Task to carry out :: Could you retype all of the entries below word for word?
#### Listed entries ####
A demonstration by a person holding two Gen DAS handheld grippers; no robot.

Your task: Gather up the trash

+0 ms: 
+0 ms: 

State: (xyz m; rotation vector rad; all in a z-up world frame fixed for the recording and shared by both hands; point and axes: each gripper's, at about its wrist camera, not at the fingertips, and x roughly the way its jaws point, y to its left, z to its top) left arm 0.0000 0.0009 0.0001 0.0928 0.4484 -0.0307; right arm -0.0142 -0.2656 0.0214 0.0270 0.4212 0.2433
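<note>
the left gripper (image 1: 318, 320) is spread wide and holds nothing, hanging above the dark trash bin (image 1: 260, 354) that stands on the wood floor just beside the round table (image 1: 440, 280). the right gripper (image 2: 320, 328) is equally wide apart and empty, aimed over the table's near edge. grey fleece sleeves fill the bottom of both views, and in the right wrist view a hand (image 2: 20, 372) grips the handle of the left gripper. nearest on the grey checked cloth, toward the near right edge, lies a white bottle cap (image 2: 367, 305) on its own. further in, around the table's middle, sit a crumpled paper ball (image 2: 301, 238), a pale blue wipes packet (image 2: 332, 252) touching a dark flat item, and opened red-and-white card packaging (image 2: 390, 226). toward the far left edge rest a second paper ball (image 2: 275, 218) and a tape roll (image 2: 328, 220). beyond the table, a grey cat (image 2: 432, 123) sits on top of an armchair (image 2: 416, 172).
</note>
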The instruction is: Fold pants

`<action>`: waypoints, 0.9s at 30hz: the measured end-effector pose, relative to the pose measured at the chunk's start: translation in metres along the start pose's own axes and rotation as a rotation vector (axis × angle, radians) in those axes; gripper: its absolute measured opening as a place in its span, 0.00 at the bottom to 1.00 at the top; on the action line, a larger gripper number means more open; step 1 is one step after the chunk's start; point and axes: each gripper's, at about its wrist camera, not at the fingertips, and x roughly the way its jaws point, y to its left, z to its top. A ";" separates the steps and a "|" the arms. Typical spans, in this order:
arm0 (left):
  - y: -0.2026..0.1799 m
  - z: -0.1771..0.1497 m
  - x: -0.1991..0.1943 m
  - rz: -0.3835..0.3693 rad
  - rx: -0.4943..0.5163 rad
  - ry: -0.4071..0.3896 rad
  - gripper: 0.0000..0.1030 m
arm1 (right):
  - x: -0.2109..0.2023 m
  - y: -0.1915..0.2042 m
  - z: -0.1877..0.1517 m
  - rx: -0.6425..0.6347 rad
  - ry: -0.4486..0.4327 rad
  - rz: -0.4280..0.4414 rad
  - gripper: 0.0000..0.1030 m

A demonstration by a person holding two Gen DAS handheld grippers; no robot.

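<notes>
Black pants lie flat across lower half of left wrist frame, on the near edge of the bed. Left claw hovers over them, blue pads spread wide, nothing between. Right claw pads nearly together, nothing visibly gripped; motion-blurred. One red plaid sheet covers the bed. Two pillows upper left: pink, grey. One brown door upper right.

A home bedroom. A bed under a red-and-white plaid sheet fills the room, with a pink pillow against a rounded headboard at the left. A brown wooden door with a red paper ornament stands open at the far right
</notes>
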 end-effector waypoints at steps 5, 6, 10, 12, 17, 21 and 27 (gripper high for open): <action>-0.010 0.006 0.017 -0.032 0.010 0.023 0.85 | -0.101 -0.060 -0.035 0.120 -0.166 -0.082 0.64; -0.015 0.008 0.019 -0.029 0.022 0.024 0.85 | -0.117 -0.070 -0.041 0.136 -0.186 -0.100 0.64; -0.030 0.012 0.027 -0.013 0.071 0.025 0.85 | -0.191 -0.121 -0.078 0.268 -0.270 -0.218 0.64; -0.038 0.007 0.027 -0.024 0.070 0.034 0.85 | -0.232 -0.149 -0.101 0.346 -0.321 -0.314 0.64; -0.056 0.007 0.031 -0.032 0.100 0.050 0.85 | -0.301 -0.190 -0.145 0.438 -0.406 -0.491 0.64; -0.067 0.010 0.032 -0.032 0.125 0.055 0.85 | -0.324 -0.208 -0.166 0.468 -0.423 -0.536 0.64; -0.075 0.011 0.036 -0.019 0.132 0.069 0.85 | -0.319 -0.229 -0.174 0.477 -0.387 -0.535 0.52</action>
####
Completed task ::
A demonstration by a person holding two Gen DAS handheld grippers; no robot.

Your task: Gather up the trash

+0 ms: 
+0 ms: 

State: (xyz m; rotation vector rad; all in a z-up world frame fixed for the recording and shared by both hands; point and axes: each gripper's, at about its wrist camera, not at the fingertips, and x roughly the way its jaws point, y to its left, z to its top) left arm 0.0000 0.0009 0.0001 0.0928 0.4484 -0.0307; right arm -0.0142 -0.2656 0.0214 0.0270 0.4212 0.2433
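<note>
the left gripper (image 1: 318, 320) is spread wide and holds nothing, hanging above the dark trash bin (image 1: 260, 354) that stands on the wood floor just beside the round table (image 1: 440, 280). the right gripper (image 2: 320, 328) is equally wide apart and empty, aimed over the table's near edge. grey fleece sleeves fill the bottom of both views, and in the right wrist view a hand (image 2: 20, 372) grips the handle of the left gripper. nearest on the grey checked cloth, toward the near right edge, lies a white bottle cap (image 2: 367, 305) on its own. further in, around the table's middle, sit a crumpled paper ball (image 2: 301, 238), a pale blue wipes packet (image 2: 332, 252) touching a dark flat item, and opened red-and-white card packaging (image 2: 390, 226). toward the far left edge rest a second paper ball (image 2: 275, 218) and a tape roll (image 2: 328, 220). beyond the table, a grey cat (image 2: 432, 123) sits on top of an armchair (image 2: 416, 172).
</note>
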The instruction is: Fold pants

`<action>`: waypoints, 0.9s at 30hz: the measured end-effector pose, relative to the pose measured at the chunk's start: translation in metres along the start pose's own axes and rotation as a rotation vector (axis × angle, radians) in those axes; gripper: its absolute measured opening as a place in its span, 0.00 at the bottom to 1.00 at the top; on the action line, a larger gripper number means more open; step 1 is one step after the chunk's start; point and axes: each gripper's, at about its wrist camera, not at the fingertips, and x roughly the way its jaws point, y to its left, z to its top. A ";" separates the steps and a "|" the arms. Typical spans, in this order:
arm0 (left):
  - y: -0.2026..0.1799 m
  - z: -0.1771..0.1497 m
  - x: -0.1991..0.1943 m
  - rz: -0.3835..0.3693 rad
  - rx: -0.4943..0.5163 rad
  - ry: -0.4071..0.3896 rad
  - gripper: 0.0000..0.1030 m
arm1 (right):
  - x: -0.2109..0.2023 m
  - y: -0.1915..0.2042 m
  - z: -0.1877..0.1517 m
  - rx: -0.6425..0.6347 rad
  - ry: -0.4486..0.4327 rad
  - rz: -0.4280..0.4414 rad
  - gripper: 0.0000..0.1030 m

A demonstration by a person holding two Gen DAS handheld grippers; no robot.

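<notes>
Black pants lie flat across lower half of left wrist frame, on the near edge of the bed. Left claw hovers over them, blue pads spread wide, nothing between. Right claw pads nearly together, nothing visibly gripped; motion-blurred. One red plaid sheet covers the bed. Two pillows upper left: pink, grey. One brown door upper right.

A home bedroom. A bed under a red-and-white plaid sheet fills the room, with a pink pillow against a rounded headboard at the left. A brown wooden door with a red paper ornament stands open at the far right
</notes>
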 end-effector waypoints at steps 5, 6, 10, 12, 17, 21 and 27 (gripper high for open): <action>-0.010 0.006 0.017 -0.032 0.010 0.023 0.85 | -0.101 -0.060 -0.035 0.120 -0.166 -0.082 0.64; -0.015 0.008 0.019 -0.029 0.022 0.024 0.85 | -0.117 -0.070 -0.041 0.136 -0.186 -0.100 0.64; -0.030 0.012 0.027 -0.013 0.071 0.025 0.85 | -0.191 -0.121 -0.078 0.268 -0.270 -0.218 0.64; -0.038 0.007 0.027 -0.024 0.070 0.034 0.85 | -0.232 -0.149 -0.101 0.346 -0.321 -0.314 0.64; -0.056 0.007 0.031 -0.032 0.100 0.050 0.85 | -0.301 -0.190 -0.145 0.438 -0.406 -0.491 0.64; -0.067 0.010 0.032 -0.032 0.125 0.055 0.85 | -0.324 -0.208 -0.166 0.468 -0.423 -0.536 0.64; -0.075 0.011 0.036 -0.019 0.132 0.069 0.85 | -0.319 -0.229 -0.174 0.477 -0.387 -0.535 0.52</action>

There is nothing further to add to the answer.